Mit OpenStack® can be used to implement your own cloud architectures on standard hardware. The software project is not new, but has so far been used very cautiously in companies. OpenStack® is an open source project that consists of a series of software elements for the creation of cloud platforms. In principle, the OpenStack software components should make it easier for companies to build their own clouds. You could also say it is an open “cloud operating system” that holds a large number of pre-initialized resources within a data center.
For example, a company's IT department can act as an internal cloud service provider. The administrators provide all OpenStack cloud resources and control them via a dashboard. At the same time, the individual departments can provision these resources individually for their projects via a web interface as required. So if a certain department needs cloud infrastructure resources for a specific project, it compiles them individually from the OpenStack pool.
The digitization of business life, essential production processes and private life is in full swing. At the same time, threats from server failures, viruses and cybercrime are increasing. The whole thing is reinforced by neglecting IT security both in the private sphere and in the business world. Protective mechanisms that are really necessary are usually only considered when the damage has already occurred and the restoration of the IT infrastructure has caused enormous costs.
Linux offers you a secure basis in your IT infrastructure right from the start. On the one hand, because it has always been conceived as an operating system geared towards network operation. On the other hand, because the free availability of the source code makes the possibility of defective or misused functions almost impossible. In addition, “Open Source” has always meant permanent improvement by innovative specialists from all over the world. In the meantime, more and more users trust Linux, which among other things provides the kernel for the numerous Android installations, including companies and institutions such as Siemens, BMW, Lufthansa, Deutsche Post AG, Greenpeace and state institutions including the Federal Commissioner for Data Protection.

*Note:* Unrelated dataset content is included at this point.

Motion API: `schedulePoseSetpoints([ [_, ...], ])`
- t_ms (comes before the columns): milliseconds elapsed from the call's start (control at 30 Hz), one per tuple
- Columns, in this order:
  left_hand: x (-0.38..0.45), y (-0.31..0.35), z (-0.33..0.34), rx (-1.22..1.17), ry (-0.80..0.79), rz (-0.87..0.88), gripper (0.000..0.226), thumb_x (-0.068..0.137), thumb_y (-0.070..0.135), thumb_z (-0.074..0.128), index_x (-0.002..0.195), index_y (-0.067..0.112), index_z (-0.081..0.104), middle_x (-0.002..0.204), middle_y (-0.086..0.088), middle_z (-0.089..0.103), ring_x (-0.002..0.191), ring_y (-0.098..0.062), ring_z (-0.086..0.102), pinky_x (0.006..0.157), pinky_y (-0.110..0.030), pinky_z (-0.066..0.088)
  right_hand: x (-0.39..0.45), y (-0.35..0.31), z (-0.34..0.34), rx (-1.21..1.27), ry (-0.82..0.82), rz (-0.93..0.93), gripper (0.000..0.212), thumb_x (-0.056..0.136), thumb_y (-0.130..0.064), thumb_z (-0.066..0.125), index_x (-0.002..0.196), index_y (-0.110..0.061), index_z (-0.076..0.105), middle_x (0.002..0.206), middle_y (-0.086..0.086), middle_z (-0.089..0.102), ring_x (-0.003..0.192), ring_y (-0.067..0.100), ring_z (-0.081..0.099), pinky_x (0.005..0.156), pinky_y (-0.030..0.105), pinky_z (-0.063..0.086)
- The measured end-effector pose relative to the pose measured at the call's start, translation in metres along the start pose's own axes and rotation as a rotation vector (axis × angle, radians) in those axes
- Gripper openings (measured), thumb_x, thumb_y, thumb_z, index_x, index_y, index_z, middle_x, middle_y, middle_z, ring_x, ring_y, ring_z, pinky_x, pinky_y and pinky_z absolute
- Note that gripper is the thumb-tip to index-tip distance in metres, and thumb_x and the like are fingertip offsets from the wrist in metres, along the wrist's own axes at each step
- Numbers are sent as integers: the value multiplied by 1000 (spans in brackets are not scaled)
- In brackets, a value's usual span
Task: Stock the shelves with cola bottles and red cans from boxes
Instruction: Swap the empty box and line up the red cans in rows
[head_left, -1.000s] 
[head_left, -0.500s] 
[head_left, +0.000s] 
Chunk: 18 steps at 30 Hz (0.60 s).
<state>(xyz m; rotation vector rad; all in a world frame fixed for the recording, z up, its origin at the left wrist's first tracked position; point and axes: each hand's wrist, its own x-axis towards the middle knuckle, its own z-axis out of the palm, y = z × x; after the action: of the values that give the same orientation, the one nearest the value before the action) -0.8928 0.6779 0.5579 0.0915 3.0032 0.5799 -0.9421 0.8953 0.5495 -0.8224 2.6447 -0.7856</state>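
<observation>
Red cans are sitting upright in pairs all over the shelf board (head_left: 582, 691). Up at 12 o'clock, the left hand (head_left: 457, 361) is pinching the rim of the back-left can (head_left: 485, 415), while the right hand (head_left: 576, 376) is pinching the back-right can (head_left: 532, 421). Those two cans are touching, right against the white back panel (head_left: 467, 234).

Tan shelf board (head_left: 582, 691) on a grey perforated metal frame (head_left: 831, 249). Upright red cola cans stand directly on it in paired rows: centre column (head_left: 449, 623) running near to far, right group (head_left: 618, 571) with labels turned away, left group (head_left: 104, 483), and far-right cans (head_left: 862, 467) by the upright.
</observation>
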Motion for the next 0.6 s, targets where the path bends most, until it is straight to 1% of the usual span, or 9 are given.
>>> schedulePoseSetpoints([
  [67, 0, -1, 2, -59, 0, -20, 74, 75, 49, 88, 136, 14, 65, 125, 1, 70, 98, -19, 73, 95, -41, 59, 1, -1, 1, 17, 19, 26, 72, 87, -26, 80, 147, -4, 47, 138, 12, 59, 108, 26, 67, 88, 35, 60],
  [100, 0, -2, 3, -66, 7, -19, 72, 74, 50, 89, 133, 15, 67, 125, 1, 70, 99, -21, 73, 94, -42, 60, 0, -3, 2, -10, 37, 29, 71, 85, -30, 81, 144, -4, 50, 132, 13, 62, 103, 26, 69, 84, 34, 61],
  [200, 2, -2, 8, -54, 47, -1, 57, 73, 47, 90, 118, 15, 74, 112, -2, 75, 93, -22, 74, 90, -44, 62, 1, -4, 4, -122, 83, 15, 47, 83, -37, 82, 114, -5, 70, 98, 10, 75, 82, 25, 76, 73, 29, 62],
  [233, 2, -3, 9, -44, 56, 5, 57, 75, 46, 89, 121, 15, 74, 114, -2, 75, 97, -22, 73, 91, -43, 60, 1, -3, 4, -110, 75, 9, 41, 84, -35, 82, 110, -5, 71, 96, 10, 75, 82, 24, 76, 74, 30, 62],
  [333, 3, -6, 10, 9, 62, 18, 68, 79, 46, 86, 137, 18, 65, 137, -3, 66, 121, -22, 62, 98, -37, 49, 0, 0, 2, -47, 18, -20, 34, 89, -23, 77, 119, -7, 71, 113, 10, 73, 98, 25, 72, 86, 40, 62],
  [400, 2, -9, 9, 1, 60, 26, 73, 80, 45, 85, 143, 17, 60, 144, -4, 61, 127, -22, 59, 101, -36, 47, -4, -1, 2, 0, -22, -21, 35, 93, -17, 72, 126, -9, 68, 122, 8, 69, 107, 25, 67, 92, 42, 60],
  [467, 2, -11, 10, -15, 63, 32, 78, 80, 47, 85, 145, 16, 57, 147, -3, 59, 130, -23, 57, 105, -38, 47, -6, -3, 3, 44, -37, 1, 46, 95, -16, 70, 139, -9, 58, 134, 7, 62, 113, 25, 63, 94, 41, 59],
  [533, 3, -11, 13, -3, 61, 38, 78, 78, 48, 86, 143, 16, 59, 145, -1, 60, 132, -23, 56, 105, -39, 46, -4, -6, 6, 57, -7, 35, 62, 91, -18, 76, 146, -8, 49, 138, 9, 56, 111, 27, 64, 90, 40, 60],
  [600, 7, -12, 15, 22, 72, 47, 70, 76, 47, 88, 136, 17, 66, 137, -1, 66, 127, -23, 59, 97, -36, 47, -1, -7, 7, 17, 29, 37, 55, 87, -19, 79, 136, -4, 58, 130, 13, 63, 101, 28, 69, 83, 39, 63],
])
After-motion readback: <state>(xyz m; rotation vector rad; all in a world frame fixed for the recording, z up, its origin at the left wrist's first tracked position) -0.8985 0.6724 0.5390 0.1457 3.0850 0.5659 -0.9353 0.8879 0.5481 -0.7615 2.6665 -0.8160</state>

You are a company, a medium-sized company, a craft company, a sole trader with the appropriate IT infrastructure and you want to fully satisfy your customers with your products. Or you are a private individual with corresponding support requests. Your IT infrastructure should work reliably around the clock. As an expert in this field, IT-LINUXMAKER can protect your information effectively and quickly. With the services of IT-LINUXMAKER you secure your competitive advantage through the stability of your IT infrastructure and your data.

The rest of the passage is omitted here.